An adult who desperately needs treatment but who says, "I oppose", could be mentally incapacitated to the nth degree. What would happen if somebody who was mentally ill said, "I oppose", but that view was totally irrational. Such opposition would be effective under the regulations. The argument is circular. Do you see what I am saying?
Yes, I see exactly what you mean, but that is one of the issues with which the court would need to grapple. The certificate of incapacity under section 47(1) of the Adults with Incapacity (Scotland) Act 2000, which triggers the process, could be issued only if the medical practitioner who had primary responsibility was satisfied that the adult was incapable of reaching a decision in relation to treatment.
So what does "oppose" mean?
As Fiona Tyrrell said, there would need to be an assessment of the adult's views prior to incapacity being certified.
But the regulations refer only to opposition.
It is catch 44.
Yes.
It is a catch-44 situation. The issue is also about the interface with policy. I would love to pursue the matter, but we have made our guests from the Executive think about the matter, so I ask them to really think about it and to let us know more when they have thunk.
I have one more question on an interesting matter, which might not be entirely to do with policy. On what basis were the different procedures included in parts 1 and 2 of schedule 1? It seems to be irrational that, although a person cannot be sterilised without the approval of the Court of Session, treatment that will unavoidably lead to sterilisation can be carried out. To a person who has been sterilised, there might be no distinction to be made when they are told, "We did not sterilise you; we just did something else that in turn sterilised you." The consequence for the patient is identical. What is the thinking behind making only one procedure subject to the approval of the court when the result to the patient is the same under both types of treatment?
There are occasions when a patient must be treated—such as when they have cancer—even though the treatment might unavoidably cause sterility. The treatment that is specified in part 2 of schedule 1 is for where sterilisation is not intended but occurs as a side-effect.
However, the same reason could not be given as to why abortion is included in part 2.
Abortion is included in part 2 for a different reason.
Why was abortion thought to be less serious. There are some people out there—if I may say so—who think that abortion is every bit as serious as all the other things that are done to people.
Abortion was clearly a difficult matter. One objection to requiring that abortion be referred to the court was the time factor; there might be situations in which a very quick decision is necessary.
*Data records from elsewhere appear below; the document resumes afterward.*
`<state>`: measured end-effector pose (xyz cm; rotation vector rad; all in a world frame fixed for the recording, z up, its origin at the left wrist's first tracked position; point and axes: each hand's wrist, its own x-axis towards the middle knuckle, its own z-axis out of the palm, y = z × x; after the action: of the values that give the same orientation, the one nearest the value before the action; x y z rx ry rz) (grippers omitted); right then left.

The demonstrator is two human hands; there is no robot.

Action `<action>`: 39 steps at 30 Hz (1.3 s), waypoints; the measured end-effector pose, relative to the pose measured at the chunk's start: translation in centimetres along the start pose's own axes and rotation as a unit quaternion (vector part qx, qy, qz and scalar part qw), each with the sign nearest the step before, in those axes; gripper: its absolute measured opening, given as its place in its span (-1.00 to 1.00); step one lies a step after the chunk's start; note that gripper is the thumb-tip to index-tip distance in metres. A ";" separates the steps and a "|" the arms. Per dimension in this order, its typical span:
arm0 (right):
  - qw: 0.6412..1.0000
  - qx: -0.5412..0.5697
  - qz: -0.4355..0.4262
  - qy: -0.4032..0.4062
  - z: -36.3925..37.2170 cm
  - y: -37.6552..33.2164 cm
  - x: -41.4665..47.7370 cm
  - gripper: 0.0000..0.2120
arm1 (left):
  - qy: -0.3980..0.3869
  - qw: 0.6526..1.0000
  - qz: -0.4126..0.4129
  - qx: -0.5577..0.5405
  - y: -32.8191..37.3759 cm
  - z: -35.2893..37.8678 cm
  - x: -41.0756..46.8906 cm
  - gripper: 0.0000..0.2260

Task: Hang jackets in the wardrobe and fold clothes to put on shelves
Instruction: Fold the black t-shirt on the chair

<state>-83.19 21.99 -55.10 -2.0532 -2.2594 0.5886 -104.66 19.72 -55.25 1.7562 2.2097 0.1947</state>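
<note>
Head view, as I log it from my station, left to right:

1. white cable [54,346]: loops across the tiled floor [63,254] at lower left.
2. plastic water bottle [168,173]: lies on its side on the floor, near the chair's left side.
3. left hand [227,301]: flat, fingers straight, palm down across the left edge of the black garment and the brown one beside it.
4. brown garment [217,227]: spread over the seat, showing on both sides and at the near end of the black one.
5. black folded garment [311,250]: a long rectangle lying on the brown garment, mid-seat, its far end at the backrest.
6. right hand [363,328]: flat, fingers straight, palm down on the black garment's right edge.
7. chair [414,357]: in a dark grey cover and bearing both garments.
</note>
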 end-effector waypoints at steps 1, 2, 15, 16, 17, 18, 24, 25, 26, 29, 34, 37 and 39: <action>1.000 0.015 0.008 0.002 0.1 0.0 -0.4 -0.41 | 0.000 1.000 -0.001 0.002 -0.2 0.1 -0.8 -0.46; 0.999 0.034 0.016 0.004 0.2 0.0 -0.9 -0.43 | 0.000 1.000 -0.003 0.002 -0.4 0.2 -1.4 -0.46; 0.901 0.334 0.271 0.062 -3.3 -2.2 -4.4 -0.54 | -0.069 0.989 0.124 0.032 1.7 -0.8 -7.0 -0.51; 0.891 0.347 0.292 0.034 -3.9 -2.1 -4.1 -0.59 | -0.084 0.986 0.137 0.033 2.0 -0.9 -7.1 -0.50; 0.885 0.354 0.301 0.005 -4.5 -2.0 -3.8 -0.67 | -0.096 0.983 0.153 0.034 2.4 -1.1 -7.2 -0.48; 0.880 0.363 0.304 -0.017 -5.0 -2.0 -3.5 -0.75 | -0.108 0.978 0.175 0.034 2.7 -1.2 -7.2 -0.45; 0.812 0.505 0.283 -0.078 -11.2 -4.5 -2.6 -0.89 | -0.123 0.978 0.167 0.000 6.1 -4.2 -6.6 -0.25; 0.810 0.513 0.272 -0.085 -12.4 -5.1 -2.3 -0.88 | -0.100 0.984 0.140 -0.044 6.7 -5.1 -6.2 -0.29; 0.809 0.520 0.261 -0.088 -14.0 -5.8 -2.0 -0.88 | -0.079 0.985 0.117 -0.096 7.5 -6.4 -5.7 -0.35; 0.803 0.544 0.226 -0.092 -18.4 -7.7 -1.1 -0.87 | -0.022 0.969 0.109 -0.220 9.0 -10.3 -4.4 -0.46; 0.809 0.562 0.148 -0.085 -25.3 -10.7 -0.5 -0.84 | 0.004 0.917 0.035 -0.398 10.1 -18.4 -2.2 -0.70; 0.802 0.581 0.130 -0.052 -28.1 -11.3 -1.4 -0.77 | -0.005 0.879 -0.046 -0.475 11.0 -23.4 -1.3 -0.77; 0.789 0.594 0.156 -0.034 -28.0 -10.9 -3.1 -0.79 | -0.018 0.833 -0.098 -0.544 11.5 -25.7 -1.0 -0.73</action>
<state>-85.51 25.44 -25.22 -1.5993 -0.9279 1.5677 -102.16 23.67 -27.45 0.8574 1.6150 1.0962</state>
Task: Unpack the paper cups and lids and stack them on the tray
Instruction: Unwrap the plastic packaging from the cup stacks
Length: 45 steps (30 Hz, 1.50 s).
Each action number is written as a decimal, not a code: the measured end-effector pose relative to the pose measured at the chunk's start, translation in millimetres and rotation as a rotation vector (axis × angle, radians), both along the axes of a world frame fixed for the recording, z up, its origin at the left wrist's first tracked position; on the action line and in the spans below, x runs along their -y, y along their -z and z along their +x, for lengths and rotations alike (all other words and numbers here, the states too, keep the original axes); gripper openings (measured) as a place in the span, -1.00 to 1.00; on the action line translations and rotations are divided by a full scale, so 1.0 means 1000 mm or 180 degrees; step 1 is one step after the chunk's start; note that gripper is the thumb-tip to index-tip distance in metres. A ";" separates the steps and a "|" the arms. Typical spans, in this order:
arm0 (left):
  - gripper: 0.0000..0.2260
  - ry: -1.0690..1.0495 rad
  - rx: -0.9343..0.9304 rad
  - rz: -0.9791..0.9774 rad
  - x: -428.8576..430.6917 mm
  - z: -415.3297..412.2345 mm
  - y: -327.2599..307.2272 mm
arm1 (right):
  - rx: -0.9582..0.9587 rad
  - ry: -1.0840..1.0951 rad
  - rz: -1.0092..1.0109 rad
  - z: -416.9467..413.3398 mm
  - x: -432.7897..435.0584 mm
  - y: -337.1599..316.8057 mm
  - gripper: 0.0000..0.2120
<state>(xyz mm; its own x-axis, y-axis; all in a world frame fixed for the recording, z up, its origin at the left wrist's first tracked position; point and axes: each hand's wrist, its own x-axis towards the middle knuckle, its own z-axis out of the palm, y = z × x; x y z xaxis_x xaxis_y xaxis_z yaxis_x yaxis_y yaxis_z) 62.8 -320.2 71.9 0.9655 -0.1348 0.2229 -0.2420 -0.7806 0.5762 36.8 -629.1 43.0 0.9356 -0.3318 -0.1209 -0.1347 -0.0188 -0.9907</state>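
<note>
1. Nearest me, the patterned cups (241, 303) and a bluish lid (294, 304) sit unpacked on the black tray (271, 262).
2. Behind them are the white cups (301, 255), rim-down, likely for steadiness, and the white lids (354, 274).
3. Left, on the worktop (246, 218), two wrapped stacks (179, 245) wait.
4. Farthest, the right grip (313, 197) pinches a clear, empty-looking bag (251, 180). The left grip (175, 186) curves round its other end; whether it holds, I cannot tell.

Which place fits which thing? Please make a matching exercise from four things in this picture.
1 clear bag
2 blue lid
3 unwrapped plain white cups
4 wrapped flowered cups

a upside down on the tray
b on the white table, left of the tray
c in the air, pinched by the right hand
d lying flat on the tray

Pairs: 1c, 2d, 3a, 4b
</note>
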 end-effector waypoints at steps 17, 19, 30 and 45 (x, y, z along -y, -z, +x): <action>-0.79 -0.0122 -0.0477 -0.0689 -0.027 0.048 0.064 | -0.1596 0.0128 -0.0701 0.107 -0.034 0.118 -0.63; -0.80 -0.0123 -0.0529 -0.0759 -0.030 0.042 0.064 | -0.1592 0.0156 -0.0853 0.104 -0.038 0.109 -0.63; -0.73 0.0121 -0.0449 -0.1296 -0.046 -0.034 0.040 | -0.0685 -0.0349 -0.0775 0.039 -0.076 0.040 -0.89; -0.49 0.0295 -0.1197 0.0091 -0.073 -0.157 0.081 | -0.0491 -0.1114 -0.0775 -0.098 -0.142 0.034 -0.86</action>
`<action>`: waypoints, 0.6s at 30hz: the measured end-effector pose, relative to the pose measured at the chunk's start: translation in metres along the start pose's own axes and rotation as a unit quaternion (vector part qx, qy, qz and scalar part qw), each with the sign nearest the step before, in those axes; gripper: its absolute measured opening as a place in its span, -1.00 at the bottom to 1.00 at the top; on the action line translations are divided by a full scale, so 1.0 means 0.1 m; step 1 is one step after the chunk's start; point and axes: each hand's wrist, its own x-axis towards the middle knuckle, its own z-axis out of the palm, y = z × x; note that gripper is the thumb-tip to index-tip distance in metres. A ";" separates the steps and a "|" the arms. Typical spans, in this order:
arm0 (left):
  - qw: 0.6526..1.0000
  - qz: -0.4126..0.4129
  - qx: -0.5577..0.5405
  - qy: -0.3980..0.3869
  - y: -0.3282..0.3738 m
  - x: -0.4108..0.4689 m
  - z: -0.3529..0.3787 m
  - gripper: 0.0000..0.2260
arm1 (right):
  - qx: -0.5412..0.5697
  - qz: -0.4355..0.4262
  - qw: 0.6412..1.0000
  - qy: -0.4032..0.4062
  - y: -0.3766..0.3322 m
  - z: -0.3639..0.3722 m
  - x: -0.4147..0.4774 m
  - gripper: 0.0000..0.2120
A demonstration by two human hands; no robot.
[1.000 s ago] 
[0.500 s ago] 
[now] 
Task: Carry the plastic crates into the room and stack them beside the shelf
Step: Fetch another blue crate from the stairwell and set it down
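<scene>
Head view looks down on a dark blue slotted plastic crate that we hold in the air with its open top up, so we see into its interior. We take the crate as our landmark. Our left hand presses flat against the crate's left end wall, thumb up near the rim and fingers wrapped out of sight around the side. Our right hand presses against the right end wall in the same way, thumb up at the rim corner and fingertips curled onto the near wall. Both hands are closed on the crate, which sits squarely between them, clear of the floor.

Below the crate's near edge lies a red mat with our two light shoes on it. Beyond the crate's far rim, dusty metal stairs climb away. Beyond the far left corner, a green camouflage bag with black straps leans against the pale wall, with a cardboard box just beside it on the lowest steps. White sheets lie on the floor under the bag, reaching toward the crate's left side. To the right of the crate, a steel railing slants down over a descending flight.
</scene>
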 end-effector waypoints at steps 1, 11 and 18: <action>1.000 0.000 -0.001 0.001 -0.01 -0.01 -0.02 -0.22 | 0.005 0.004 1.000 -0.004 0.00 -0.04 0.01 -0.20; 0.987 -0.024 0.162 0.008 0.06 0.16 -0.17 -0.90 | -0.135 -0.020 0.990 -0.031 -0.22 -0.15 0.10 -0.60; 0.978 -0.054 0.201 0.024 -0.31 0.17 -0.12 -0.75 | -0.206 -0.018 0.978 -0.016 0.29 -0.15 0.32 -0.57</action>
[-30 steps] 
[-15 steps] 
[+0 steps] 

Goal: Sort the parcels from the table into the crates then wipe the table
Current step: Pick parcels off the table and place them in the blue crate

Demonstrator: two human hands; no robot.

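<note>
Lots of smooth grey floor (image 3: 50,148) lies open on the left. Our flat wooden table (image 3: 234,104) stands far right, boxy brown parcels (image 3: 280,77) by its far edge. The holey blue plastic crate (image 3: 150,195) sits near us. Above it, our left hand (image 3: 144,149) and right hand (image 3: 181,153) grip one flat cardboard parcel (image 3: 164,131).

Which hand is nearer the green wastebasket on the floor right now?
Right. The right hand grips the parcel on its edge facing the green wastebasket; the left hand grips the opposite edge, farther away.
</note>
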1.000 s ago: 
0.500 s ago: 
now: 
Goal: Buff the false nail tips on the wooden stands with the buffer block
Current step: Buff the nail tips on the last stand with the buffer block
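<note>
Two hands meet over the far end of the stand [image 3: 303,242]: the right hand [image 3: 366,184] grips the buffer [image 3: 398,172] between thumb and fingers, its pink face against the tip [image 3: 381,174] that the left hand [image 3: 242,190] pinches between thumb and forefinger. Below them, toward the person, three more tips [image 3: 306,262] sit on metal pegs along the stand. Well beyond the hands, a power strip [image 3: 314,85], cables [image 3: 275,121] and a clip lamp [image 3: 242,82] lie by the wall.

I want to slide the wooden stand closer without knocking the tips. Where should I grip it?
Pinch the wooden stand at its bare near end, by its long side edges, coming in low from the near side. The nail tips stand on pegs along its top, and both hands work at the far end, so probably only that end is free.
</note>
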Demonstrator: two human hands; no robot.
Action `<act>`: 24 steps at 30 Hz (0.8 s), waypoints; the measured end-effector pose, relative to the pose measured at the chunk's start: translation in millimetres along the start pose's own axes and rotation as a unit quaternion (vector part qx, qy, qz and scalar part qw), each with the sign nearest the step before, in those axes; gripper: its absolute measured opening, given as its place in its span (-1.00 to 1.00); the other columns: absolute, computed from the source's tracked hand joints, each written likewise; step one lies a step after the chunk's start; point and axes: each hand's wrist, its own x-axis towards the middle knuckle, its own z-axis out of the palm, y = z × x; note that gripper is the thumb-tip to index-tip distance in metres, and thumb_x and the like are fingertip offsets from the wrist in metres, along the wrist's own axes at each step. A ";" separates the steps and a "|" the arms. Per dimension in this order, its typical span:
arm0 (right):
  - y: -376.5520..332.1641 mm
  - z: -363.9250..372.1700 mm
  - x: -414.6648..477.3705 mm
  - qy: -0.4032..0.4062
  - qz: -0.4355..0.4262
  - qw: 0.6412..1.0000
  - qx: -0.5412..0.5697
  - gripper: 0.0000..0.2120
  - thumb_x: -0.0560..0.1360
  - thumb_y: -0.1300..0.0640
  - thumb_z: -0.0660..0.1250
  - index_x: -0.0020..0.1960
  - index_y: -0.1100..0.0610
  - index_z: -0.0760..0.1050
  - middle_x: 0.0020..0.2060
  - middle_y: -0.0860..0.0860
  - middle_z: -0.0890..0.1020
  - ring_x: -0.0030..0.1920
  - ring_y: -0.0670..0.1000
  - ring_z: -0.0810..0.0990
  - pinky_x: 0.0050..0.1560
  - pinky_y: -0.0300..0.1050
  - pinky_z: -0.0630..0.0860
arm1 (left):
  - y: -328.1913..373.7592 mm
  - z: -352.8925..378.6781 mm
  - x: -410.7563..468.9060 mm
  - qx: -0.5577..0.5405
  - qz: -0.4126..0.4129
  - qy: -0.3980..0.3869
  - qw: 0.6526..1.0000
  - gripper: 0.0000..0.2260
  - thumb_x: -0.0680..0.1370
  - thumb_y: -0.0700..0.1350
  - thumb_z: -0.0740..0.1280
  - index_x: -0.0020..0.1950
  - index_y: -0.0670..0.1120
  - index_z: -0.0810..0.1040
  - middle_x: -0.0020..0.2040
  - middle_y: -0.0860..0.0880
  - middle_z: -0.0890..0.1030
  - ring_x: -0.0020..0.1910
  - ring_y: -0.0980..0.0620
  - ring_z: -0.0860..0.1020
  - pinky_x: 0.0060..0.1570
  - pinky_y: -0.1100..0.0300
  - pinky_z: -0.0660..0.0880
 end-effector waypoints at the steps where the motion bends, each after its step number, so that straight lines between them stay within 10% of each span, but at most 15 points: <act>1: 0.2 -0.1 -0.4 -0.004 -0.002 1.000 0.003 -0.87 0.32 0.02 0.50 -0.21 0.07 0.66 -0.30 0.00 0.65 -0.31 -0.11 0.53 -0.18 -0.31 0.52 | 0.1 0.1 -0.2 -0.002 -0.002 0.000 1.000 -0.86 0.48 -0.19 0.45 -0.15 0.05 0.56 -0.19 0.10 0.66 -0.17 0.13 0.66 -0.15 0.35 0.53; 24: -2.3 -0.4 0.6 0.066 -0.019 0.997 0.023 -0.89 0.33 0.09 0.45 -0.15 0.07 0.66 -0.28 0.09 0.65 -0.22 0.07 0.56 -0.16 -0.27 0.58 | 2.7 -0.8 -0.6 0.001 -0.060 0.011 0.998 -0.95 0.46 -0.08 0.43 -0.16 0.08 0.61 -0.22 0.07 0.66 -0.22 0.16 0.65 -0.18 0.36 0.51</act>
The only Scottish case on entitlement to abortion—for a capax person—was Kelly v Kelly. That case was resolved within a week despite the fact that it stopped just short of the doors of the House of Lords.
The courts can do certain things very fast.
That is true, but we followed the Scottish Law Commission's recommendation on abortion.
Is that an innovation in the Adults with Incapacity (Scotland) Act 2000? As far as I can see, even for persons aged 16 or 17, no approval of the court is required, nor is it required that representations be taken from someone else who might be interested in the welfare of that 16 or 17-year-old. It is required that only one general medical practitioner certify the treatment. Does that innovate on the Abortion Act 1967?
No. In addition to the regulations, the 1967 act's criteria must be satisfied.
Will the regulations ensure that the person who certifies the treatment of a patient who has a mental condition is neither a certifying general practitioner under the 1967 act, nor the patient's family general practitioner?
The regulations do not preclude the Mental Welfare Commission doctor from also certifying under the 1967 act, so it would be possible for that to happen.
Is that a change, Brian?
It strikes me that people might be concerned about the potential risk if the same person does the certifying.
I suppose that the safeguard is that the doctor is appointed by the Mental Welfare Commission.
However, it would be the same doctor.
Shall we write to you?
Yes, although my colleagues will need to read what you write and tell me what you say.